Each line of the material below that holds the word "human" needs to be copied.

* [MATERIALS PROVIDED]:
*** Block opens ***

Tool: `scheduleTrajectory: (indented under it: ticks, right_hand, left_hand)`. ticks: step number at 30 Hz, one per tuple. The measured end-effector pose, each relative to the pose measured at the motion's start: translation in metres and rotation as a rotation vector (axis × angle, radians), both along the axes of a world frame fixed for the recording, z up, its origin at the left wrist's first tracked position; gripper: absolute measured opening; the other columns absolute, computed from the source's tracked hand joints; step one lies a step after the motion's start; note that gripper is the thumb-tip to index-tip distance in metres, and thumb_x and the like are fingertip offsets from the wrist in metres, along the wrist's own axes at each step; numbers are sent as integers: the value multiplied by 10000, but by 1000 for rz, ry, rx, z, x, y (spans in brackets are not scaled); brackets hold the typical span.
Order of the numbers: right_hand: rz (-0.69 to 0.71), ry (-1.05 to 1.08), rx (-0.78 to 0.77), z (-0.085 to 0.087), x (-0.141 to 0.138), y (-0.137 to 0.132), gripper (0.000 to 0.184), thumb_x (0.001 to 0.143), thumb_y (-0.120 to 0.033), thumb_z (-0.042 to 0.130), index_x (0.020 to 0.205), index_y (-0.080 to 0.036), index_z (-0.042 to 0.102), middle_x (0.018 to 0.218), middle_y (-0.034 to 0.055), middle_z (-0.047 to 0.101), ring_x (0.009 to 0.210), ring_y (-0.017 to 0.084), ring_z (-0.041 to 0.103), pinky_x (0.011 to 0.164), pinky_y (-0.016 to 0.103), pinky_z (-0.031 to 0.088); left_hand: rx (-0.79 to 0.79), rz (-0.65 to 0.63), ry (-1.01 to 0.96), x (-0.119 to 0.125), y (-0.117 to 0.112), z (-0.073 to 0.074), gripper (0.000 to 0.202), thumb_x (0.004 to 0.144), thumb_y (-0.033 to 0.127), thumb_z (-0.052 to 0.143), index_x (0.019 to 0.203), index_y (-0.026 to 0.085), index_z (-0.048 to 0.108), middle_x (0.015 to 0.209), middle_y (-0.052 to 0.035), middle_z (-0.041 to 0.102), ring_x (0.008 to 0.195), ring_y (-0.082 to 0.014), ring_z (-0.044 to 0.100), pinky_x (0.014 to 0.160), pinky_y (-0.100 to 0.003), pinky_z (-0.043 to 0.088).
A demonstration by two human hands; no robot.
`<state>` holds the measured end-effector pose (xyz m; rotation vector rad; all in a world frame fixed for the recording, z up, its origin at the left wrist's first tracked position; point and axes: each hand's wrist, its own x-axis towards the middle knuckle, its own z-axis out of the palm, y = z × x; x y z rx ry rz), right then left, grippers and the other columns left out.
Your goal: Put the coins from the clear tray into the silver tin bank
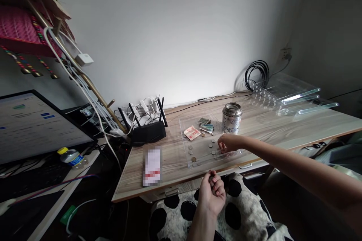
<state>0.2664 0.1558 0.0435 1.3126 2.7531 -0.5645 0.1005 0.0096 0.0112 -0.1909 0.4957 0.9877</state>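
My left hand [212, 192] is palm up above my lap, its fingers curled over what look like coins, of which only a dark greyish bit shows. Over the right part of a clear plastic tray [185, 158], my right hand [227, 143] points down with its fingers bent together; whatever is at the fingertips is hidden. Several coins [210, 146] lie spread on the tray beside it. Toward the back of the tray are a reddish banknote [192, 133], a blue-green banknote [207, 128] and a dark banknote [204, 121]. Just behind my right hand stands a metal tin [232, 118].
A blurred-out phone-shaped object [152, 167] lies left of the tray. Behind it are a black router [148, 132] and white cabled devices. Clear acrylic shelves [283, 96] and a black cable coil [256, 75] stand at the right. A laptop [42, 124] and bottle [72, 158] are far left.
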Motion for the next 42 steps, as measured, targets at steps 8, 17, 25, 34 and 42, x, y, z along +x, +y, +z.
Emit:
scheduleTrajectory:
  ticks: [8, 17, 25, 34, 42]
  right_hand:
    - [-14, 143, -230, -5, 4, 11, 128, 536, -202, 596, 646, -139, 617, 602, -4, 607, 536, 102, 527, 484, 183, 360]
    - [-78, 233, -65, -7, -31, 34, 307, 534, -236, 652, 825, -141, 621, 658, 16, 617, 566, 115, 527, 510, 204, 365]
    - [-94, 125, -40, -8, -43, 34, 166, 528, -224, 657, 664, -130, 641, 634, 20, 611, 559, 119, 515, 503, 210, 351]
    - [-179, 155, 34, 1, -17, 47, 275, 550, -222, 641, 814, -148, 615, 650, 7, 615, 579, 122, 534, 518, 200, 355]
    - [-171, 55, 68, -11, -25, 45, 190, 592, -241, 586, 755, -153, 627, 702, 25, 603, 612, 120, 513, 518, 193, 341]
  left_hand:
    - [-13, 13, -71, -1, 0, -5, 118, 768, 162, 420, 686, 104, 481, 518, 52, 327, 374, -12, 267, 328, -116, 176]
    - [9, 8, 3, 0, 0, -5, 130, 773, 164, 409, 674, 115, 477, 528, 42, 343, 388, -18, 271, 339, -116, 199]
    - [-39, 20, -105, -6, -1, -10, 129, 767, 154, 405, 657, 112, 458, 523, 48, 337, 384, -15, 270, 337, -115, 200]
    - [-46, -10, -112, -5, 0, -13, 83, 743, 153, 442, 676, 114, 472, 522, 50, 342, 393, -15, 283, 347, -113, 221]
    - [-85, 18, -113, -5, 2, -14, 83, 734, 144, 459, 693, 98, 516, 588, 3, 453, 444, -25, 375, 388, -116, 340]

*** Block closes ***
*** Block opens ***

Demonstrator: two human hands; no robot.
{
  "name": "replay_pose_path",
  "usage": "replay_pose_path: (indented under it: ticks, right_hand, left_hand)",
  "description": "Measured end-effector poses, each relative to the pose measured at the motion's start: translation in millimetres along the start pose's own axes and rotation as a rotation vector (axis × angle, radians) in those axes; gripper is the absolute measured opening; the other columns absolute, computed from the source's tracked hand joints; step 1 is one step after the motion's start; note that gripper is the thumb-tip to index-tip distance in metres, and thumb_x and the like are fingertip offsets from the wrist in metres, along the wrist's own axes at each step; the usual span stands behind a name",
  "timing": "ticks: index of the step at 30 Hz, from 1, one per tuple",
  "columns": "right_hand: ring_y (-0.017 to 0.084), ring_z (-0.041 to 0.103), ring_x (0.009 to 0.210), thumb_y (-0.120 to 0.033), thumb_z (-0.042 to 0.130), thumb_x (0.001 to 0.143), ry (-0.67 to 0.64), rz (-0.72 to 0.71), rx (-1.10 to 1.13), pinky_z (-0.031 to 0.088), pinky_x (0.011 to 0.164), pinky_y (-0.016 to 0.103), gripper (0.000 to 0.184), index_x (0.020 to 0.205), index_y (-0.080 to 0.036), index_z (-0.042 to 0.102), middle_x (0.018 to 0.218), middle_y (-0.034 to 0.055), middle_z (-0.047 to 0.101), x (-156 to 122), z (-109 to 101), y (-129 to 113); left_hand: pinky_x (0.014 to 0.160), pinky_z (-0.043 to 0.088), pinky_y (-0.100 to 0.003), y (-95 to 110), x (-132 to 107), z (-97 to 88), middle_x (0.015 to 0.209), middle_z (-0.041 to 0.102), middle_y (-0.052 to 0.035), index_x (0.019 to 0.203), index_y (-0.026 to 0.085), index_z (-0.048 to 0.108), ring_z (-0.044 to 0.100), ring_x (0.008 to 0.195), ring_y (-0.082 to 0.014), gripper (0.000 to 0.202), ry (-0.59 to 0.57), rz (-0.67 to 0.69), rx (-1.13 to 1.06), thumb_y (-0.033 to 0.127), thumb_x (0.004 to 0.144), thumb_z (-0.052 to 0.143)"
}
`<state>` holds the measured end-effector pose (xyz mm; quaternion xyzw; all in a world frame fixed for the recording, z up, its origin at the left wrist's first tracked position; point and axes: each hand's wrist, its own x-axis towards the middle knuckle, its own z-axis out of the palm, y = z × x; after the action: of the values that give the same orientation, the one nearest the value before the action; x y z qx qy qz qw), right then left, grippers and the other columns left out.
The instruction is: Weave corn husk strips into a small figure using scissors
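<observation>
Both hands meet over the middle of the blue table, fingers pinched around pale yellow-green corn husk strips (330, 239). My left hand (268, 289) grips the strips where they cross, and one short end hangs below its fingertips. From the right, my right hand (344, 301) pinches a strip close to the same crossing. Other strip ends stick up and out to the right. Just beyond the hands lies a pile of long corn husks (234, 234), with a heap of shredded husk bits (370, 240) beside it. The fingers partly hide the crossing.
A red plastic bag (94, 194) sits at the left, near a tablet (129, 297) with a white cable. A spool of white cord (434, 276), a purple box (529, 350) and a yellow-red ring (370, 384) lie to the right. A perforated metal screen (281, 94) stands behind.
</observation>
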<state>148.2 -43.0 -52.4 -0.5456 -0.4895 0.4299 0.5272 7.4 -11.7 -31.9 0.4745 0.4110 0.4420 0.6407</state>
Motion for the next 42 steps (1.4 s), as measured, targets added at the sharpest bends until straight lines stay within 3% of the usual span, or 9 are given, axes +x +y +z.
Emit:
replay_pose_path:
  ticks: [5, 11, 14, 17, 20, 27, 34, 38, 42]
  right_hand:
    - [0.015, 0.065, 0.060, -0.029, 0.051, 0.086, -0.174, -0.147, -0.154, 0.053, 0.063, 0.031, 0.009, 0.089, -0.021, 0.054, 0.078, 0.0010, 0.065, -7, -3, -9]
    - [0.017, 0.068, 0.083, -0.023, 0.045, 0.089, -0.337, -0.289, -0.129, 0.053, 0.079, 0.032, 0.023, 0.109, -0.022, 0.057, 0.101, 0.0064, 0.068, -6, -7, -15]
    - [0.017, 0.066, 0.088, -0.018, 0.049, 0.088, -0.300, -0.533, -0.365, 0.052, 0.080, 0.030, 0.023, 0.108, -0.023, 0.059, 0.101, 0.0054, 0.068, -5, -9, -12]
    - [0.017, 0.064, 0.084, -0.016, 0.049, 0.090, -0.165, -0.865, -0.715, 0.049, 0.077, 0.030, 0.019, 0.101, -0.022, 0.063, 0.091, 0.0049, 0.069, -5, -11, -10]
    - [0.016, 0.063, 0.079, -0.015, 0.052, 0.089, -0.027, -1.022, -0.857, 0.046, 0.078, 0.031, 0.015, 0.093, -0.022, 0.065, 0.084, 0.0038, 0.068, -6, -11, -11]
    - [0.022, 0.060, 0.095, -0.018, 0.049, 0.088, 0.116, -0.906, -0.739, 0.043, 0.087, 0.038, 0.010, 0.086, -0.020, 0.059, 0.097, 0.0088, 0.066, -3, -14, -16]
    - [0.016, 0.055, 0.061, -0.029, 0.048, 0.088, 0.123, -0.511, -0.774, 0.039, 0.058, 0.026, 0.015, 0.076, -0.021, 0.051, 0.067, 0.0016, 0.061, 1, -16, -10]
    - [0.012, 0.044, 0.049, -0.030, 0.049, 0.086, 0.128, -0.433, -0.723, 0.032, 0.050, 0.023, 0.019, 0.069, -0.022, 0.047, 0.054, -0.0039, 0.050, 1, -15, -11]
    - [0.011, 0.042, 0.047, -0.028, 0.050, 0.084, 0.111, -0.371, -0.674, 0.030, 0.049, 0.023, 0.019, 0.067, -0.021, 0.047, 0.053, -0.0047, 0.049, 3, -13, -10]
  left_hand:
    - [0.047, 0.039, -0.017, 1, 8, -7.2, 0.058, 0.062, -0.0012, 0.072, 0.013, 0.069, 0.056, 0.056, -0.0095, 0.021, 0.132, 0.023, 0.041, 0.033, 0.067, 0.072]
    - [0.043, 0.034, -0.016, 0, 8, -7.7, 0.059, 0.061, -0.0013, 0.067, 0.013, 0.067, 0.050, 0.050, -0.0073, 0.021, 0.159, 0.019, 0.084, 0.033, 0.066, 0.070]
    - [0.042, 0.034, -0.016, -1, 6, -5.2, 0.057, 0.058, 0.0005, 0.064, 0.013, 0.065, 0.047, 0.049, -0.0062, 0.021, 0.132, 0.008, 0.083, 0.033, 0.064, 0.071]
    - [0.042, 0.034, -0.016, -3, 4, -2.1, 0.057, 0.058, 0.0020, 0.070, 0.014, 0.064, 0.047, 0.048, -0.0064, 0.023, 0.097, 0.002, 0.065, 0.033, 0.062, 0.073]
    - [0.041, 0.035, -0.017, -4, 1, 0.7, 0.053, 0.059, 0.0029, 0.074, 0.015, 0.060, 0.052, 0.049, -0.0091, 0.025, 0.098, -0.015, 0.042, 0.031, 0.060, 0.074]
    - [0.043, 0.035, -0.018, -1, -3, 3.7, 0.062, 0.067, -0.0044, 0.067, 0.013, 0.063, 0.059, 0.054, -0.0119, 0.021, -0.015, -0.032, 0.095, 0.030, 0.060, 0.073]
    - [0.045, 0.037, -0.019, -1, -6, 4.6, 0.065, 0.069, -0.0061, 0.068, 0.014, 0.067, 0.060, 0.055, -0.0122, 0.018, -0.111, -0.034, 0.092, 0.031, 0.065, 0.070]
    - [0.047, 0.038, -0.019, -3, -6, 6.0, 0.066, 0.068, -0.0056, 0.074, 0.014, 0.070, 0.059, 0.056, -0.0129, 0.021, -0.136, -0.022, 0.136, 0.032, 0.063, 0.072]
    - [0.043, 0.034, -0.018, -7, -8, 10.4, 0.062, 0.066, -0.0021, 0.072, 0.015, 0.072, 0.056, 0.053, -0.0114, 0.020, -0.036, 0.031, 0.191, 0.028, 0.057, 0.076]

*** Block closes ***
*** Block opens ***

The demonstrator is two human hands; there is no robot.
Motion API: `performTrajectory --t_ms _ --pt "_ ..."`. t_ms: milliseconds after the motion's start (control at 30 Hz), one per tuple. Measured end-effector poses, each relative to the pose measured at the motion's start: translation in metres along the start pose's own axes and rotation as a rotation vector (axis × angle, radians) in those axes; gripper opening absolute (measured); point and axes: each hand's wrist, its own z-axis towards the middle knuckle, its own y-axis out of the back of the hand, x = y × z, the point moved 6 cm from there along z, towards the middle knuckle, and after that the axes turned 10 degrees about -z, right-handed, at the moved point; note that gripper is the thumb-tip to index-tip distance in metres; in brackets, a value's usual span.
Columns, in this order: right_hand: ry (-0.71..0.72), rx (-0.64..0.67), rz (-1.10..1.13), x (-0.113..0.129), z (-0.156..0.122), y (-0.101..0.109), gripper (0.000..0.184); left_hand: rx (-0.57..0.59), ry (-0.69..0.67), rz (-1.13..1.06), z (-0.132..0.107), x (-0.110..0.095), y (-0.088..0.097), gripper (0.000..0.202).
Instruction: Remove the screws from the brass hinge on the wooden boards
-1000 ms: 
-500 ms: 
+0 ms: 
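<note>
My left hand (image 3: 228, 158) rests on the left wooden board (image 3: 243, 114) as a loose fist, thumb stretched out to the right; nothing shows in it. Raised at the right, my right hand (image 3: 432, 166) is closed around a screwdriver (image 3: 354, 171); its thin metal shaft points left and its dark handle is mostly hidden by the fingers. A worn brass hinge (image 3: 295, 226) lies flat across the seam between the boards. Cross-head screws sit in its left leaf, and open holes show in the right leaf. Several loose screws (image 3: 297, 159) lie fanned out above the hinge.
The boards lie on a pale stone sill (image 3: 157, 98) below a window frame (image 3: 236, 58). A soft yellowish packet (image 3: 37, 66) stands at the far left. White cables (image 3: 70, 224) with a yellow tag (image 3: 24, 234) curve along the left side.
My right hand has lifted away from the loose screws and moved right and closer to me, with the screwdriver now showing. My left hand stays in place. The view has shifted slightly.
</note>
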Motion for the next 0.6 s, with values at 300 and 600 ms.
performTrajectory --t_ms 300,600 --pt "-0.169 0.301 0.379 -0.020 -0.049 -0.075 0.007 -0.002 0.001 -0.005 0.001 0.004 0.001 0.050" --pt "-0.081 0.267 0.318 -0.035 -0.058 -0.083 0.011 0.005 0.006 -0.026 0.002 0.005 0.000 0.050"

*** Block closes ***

* [SOLUTION]:
A demonstration by two human hands; no robot.
Demonstrator: two human hands; no robot.
The demonstrator is two human hands; there is no robot.

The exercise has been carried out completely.